Go through the data below line by line. Give only the number of lines that contain "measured".

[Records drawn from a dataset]

- Opening Delimiter -

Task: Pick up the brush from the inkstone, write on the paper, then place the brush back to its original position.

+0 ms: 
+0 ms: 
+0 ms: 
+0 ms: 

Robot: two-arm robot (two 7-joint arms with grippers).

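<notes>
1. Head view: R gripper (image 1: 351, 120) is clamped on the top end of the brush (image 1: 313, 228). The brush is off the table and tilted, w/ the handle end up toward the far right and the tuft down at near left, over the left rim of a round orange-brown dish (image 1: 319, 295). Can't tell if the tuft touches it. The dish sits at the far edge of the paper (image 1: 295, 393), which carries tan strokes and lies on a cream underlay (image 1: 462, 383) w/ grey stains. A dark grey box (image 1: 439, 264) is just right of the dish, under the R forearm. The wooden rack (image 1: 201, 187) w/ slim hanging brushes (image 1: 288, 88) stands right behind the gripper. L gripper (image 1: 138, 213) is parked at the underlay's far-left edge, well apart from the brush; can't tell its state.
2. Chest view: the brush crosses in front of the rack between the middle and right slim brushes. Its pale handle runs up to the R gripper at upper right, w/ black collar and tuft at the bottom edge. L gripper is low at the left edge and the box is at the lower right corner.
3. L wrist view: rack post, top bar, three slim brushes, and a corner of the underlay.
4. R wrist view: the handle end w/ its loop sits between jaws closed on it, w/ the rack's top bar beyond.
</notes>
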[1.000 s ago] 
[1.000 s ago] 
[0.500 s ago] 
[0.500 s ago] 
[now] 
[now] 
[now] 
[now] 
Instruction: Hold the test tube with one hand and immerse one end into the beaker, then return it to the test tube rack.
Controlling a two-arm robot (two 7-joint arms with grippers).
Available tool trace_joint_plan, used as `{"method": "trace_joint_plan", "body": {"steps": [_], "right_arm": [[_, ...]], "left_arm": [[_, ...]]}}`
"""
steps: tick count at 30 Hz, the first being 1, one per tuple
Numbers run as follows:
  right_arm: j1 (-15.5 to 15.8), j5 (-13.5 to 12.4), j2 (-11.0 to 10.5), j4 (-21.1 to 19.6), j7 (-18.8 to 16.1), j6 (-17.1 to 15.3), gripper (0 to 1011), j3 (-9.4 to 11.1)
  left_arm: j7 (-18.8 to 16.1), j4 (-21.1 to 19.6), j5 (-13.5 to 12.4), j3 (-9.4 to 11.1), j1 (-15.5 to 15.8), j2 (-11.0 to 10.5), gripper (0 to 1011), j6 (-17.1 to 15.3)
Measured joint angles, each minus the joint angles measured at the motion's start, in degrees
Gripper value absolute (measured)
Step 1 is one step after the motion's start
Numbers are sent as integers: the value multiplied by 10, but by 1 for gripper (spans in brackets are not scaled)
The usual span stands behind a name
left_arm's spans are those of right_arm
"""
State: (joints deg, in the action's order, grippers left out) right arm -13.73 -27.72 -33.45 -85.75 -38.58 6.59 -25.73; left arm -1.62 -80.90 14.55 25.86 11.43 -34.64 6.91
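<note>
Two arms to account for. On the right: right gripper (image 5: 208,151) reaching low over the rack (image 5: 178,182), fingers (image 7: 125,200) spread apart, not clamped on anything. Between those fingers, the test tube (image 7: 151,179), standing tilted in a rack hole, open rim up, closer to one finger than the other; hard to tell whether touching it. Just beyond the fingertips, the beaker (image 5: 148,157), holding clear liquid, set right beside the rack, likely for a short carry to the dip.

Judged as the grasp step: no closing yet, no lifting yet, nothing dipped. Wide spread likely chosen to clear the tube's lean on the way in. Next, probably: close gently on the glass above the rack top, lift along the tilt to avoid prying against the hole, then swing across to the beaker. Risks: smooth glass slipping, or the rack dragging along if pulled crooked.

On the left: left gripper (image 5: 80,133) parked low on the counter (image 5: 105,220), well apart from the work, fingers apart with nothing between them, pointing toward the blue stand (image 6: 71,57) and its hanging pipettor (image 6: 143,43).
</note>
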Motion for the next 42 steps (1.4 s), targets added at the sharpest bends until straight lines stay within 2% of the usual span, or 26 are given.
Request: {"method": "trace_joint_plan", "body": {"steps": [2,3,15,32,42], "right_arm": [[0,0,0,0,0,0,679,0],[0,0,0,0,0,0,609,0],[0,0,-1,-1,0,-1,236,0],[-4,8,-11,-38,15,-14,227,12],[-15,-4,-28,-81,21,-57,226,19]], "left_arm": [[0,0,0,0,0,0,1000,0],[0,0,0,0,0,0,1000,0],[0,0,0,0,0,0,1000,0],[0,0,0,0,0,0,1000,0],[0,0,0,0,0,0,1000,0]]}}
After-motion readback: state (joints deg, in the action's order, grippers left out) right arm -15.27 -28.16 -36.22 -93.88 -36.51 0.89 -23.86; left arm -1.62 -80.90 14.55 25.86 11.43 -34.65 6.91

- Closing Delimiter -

**YOUR RESPONSE:**
2